Recreational shellfish harvest will be affected as well.
Yesterday, Mish lamented the loss suffered at his beach -- "one of the best clamming beaches on the island," he said. His hands were oiled and there was a spot of brown-black goo on the end of his nose.
"This is a natural gathering place, a natural back eddy," he said. "It's a pristine beach here, or was a pristine beach. I've caught sea-run trout and salmon here, dug tons of clams outta this place over the years."
"We love the island, and the irony of it is that the island is pretty environmental, and this is going to affect the wildlife," said Burr, a fellow island resident.
The environmental and economic damage remain unclear, but many hope the penalty to the culprit is severe.
"When whoever it is is caught, there should be no mercy," Fletcher said.
Western grebes -- These night-foraging birds prey on aquatic insects and small fish. Their numbers here have dropped significantly in the Puget Sound region, matching the decline of their favorite food -- herring.

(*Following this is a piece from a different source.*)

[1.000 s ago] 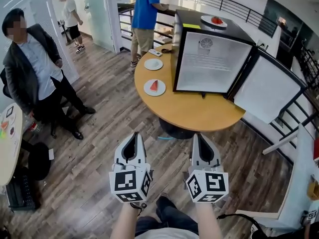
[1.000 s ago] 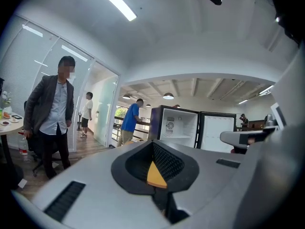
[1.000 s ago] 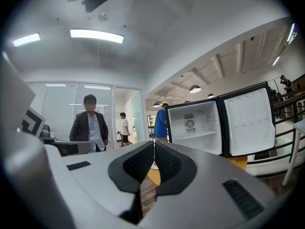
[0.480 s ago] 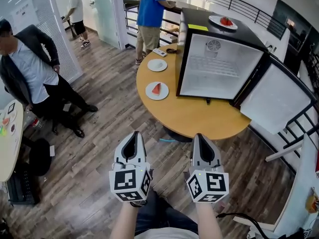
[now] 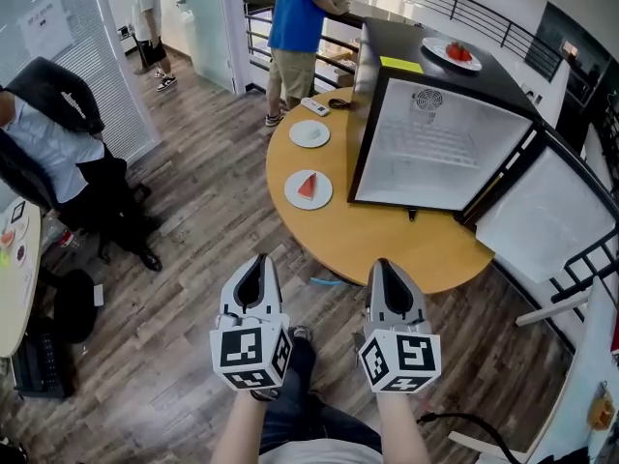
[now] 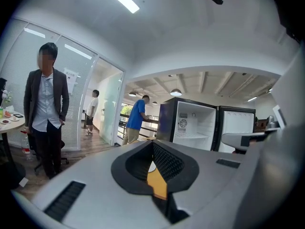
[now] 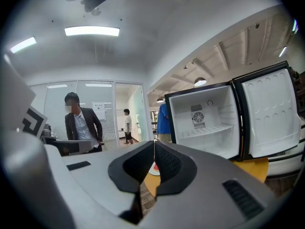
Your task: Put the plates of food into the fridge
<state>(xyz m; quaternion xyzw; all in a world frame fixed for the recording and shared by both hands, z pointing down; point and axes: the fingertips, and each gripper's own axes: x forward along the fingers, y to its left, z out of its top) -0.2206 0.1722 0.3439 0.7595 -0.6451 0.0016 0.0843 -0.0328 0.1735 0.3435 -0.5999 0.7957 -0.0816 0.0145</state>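
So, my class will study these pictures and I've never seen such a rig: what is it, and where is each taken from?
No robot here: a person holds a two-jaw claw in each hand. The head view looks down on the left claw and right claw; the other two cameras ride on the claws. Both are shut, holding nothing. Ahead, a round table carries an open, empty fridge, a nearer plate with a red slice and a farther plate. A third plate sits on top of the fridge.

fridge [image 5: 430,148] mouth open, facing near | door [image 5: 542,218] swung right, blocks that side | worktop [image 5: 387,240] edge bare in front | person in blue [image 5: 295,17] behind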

Great blue heron -- This elegant bird feeds on small fish, breeds in colonies and nests in treetops. Populations around the sound are declining, a fact conservationists attribute to loss of protected nesting sites and wetlands.
Pacific herring -- Herring are important food sources for a wide variety of fish, mammals and birds. The single biggest stock in the Sound, at Cherry Point, has plummeted -- perhaps because of industrial activities in the area. Many other stocks in the region have increased.
Rockfish -- These bottom-dwelling fish, averaging 2 feet in length, live for decades. Because they reproduce infrequently, they are particularly vulnerable to overfishing. In some places, rockfish have disappeared.
Surf smelt -- Surf smelt occur throughout the marine waters of Washington, from the Columbia River to the Canadian border and southernmost Puget Sound. They are an abundant schooling forage fish living near shore.
Eelgrass -- A haven for juvenile fish and shellfish, eelgrass meadows are a vital part of the nearshore food web. Vulnerable to shoreline development and pollution, the Sound's meadows have shrunk by an estimated one-third.